Stored data entries
----

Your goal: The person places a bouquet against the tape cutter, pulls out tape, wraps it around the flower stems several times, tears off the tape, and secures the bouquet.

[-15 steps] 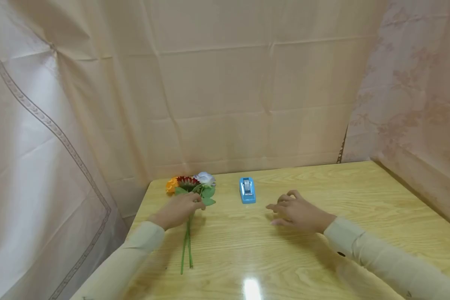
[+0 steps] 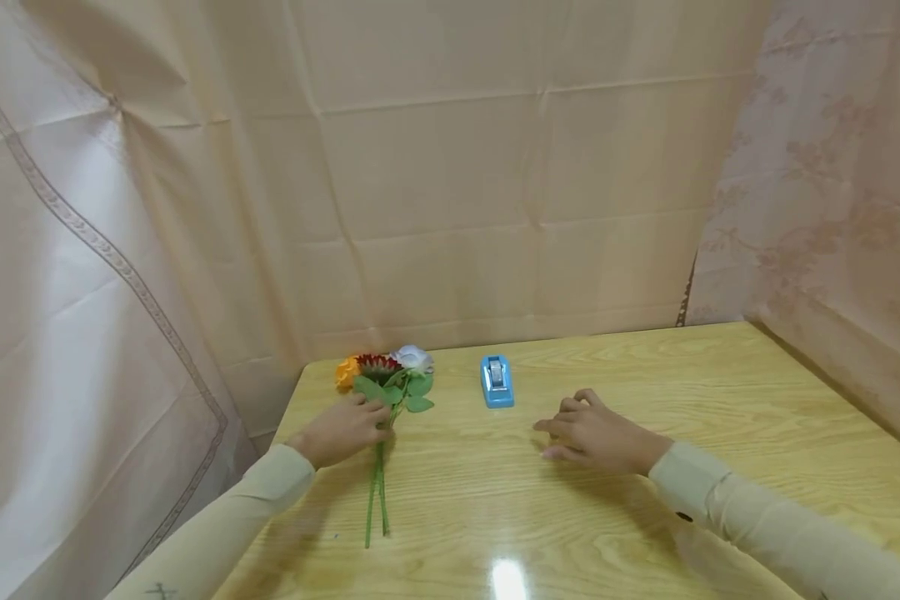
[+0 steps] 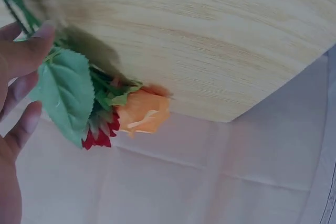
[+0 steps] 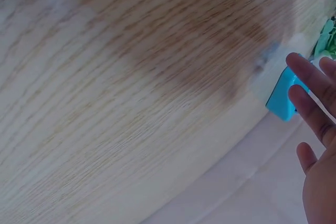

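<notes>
At the table's far left corner lies a bunch of flowers: an orange flower (image 2: 347, 373), a dark red flower (image 2: 378, 367) and a pale lilac flower (image 2: 412, 358), with green leaves (image 3: 65, 90) and long green stems (image 2: 375, 500). My left hand (image 2: 345, 429) is over the upper stems, just below the blooms; its fingers look relaxed and apart in the left wrist view. Right of the flowers stands a blue tape dispenser (image 2: 497, 382) with a roll in it. My right hand (image 2: 596, 435) hovers right of the dispenser, holding nothing, with its fingers (image 4: 312, 77) spread and loosely bent.
The light wood table (image 2: 645, 375) reaches back to a beige curtain (image 2: 435, 183). More cloth hangs at the left and right sides. A bright light reflection lies at the table's front.
My left hand has drawn back toward the lower left, uncovering more of the leaves. The flowers and dispenser show only a slight shift with the view; my right hand has barely moved.
</notes>
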`<state>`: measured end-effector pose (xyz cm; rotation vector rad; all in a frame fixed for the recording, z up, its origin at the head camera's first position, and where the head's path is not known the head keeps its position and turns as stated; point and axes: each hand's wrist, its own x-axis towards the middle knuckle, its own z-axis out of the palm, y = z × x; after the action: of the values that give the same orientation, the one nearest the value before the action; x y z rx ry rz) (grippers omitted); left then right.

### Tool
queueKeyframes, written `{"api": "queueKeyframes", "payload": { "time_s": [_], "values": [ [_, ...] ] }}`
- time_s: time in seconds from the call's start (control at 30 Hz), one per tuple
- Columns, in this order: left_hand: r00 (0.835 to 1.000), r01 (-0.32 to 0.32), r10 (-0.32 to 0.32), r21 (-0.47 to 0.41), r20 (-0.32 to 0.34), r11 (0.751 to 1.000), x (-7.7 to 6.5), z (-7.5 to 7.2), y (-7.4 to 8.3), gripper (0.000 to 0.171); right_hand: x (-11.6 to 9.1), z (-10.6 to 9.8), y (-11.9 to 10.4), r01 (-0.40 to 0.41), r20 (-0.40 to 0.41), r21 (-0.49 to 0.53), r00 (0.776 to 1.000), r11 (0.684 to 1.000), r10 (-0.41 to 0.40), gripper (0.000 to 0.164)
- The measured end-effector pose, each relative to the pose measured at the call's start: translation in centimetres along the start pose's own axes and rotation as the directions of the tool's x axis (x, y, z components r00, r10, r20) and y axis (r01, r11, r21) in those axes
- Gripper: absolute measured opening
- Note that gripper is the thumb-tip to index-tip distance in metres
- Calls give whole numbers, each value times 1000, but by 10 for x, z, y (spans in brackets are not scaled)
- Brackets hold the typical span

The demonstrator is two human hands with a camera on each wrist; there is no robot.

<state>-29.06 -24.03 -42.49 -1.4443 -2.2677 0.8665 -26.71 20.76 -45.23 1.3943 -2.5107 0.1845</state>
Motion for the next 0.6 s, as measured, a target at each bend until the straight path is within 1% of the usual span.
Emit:
{"api": "queueKeyframes", "payload": {
  "time_s": [0.1, 0.17, 0.3, 0.43, 0.6],
  "values": [
    [999, -26, 27, 40, -21, 999, 3, 3, 0, 30, -2, -2, -1, 3, 4, 5, 1000, 1000, -3, 43],
    [999, -31, 33, 62, -28, 998, 2, 4, 0, 28, -1, -3, 0, -2, 9, 6, 1000, 1000, 1, 43],
    [999, -40, 42, 98, -21, 994, 3, 6, -3, 21, 1, -2, 2, -26, 21, 8, 999, 1000, 26, 45],
    [997, -78, 80, 142, -6, 987, 5, 7, -3, 11, 0, -1, 4, -31, 24, 4, 999, 1000, 31, 45],
    [992, -116, 121, 181, -19, 977, 7, 8, -1, 9, -3, 0, 4, -23, 40, -5, 999, 1000, 23, 44]
  ]
}}
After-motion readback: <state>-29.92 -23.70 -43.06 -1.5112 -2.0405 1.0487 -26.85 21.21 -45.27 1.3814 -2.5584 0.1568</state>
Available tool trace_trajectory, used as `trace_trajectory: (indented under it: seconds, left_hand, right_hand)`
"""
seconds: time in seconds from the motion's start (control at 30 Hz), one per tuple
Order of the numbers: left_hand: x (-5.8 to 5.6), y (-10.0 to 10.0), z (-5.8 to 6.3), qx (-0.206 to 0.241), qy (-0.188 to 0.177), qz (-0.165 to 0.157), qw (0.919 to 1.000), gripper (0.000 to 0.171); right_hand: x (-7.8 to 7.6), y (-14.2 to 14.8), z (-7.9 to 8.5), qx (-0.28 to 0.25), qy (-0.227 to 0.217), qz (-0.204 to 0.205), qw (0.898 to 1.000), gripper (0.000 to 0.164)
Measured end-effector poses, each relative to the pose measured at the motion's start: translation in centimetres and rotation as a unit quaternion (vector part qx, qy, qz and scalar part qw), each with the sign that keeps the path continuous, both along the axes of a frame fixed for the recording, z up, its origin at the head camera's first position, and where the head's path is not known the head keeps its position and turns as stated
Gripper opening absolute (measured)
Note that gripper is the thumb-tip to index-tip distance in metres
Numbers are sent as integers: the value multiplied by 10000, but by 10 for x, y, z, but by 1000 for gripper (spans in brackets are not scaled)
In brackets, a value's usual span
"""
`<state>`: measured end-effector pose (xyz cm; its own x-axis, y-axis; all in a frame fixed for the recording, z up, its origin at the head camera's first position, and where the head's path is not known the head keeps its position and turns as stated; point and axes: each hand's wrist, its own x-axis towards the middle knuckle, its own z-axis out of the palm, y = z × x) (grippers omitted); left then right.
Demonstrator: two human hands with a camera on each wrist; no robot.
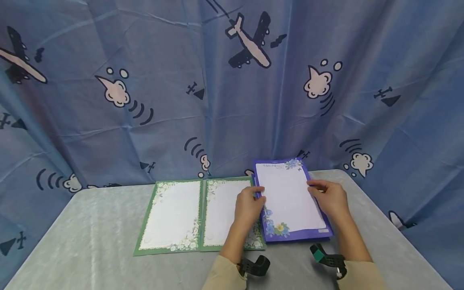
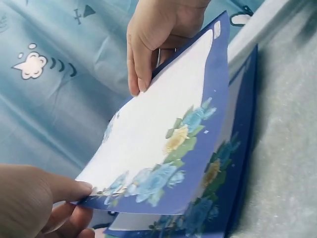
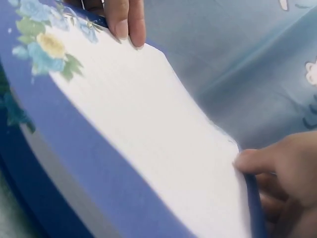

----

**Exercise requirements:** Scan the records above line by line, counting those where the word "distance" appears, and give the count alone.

**Answer box:** 2